TASK DIRECTIONS | Copy out the listing that follows exactly, dropping every picture.

STORED DATA |
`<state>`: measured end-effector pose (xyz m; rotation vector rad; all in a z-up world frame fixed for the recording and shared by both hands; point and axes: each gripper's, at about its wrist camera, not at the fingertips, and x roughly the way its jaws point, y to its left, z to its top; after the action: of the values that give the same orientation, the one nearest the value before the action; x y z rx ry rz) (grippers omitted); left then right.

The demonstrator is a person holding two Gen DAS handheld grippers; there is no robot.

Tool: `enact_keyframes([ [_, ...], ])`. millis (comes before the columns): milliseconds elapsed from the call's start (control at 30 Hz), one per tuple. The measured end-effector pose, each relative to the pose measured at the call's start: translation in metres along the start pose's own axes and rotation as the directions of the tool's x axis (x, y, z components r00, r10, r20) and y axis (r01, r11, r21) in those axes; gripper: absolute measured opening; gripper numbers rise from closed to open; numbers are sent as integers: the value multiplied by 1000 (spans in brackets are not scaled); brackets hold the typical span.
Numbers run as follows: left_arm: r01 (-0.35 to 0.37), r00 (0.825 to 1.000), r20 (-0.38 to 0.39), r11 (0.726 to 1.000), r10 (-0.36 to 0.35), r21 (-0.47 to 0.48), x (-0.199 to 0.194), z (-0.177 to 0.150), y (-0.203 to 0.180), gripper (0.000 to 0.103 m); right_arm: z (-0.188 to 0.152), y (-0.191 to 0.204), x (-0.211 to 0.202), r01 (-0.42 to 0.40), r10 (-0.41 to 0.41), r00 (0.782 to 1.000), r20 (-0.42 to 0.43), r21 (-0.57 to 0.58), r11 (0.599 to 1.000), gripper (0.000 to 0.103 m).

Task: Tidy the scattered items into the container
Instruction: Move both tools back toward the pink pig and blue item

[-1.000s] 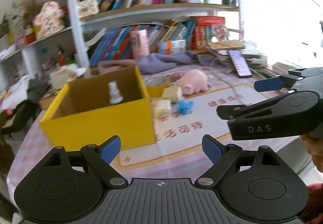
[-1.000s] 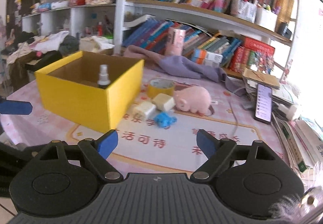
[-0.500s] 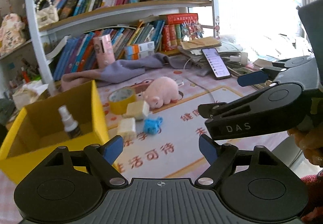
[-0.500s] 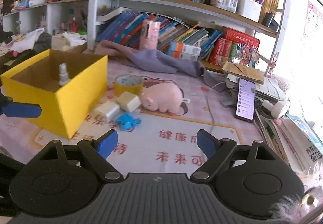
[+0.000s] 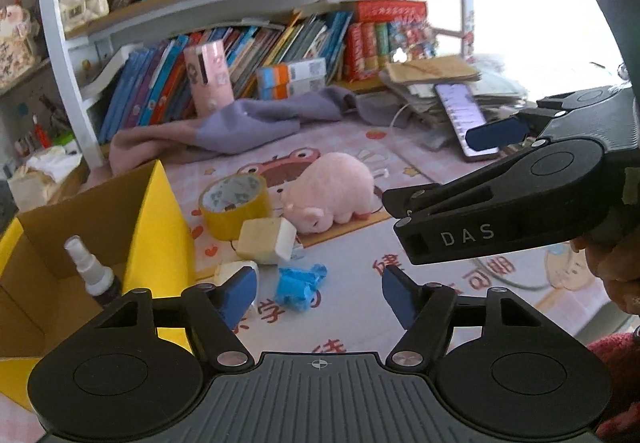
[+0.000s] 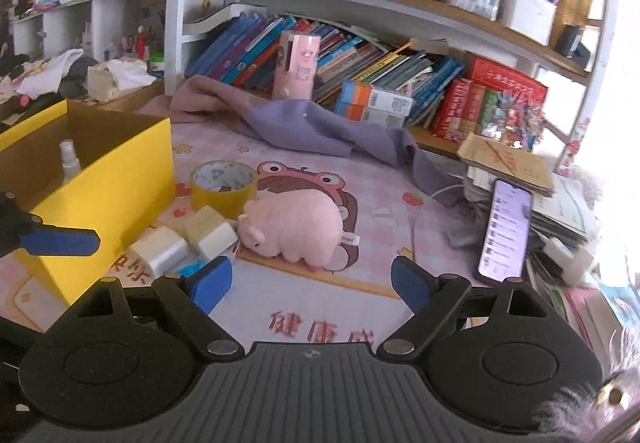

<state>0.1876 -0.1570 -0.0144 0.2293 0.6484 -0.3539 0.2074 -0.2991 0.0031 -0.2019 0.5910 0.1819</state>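
Left wrist view: the left gripper (image 5: 316,293) is closing, jaws apart with nothing gripped, above a crumpled blue toy (image 5: 300,285). The right gripper (image 6: 310,281) is opening and empty over a pink plush pig (image 6: 296,229). Both items lie on the patterned mat beside the yellow cardboard box (image 6: 120,179), which holds a small white-capped spray bottle (image 5: 94,273). The box's left side is cut off.

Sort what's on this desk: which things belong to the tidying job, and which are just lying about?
Job: yellow box, spray bottle inside it, tape roll, pink plush pig, two pale blocks, blue toy.

Lying about: phone, purple cloth, books.
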Motion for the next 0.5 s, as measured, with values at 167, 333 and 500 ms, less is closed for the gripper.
enact_keyframes([
  [167,-41,997,-74,998,37,-49,29,8,-3,70,7,-16,31,-68,67,997,-35,-27,997,92],
  [333,-70,990,-132,994,58,-89,55,13,-4,64,10,-26,61,-120,116,990,-84,-42,992,99],
  [500,-111,979,-184,986,87,-124,78,17,-2,59,17,-33,88,-169,164,982,-98,-42,985,100],
])
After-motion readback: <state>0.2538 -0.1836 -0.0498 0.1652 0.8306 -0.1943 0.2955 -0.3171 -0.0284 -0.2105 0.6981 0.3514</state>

RESPONSE |
`<state>`: measured end-effector pose (xyz m; rotation vector rad; all in a z-up world frame fixed for the recording and shared by both hands; point and axes: each gripper's, at about its wrist camera, not at the fingertips, and x roughly the way its jaws point, y to its left, z to its top; after the action: of the values that give the same orientation, the one nearest the value before the action; x y z rx ry rz) (grippers omitted); left then right.

The demonstrator is a person holding two Gen DAS handheld grippers; there is no robot.

Tool: `enact_keyframes([ [_, ...], ])`. millis (comes before the columns): milliseconds elapsed from the call's start (control at 30 Hz), one per tuple. The measured end-effector pose, each relative to the pose measured at the call's start: translation in metres along the start pose's own axes and rotation as the directions of the tool's x axis (x, y, z components r00, r10, r20) and y axis (r01, r11, r21) in those axes; gripper: absolute measured opening; gripper numbers rise from closed to open; numbers are sent as integers: the value multiplied by 1000 (spans in brackets are not scaled); brackets hold the typical span.
Numbers run as follows: left_arm: r01 (-0.35 to 0.37), r00 (0.825 to 1.000), r20 (-0.38 to 0.39), r11 (0.726 to 1.000), r10 (-0.36 to 0.35), r21 (-0.47 to 0.48), x (-0.199 to 0.194), z (-0.177 to 0.150), y (-0.203 to 0.180), gripper (0.000 to 0.103 m); right_arm: z (-0.188 to 0.152), y (-0.191 to 0.204), x (-0.211 to 0.202), r01 (-0.42 to 0.40), r10 (-0.41 to 0.41), r00 (0.782 to 1.000), r20 (-0.42 to 0.43), r21 (-0.57 to 0.58), r11 (0.599 to 1.000), gripper (0.000 to 0.103 m).

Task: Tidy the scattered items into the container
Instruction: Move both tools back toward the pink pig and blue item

[-1.000s] 
[-1.000s] 
[-0.500s] 
[-0.500s] 
[+0.000s] 
[+0.000s] 

<state>0.1876 -0.1570 -0.0144 0.2293 0.6484 -0.3539 0.2074 -0.2991 0.0031 -0.2019 0.5910 0.1819</state>
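Left wrist view: the left gripper (image 5: 316,293) is closing, jaws apart with nothing gripped, above a crumpled blue toy (image 5: 300,285). The right gripper (image 6: 310,281) is opening and empty over a pink plush pig (image 6: 296,229). Both items lie on the patterned mat beside the yellow cardboard box (image 6: 120,179), which holds a small white-capped spray bottle (image 5: 94,273). The box's left side is cut off.

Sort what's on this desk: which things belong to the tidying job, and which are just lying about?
Job: yellow box, spray bottle inside it, tape roll, pink plush pig, two pale blocks, blue toy.

Lying about: phone, purple cloth, books.
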Motion for the next 0.5 s, as measured, with values at 167, 333 and 500 ms, less is closed for the gripper.
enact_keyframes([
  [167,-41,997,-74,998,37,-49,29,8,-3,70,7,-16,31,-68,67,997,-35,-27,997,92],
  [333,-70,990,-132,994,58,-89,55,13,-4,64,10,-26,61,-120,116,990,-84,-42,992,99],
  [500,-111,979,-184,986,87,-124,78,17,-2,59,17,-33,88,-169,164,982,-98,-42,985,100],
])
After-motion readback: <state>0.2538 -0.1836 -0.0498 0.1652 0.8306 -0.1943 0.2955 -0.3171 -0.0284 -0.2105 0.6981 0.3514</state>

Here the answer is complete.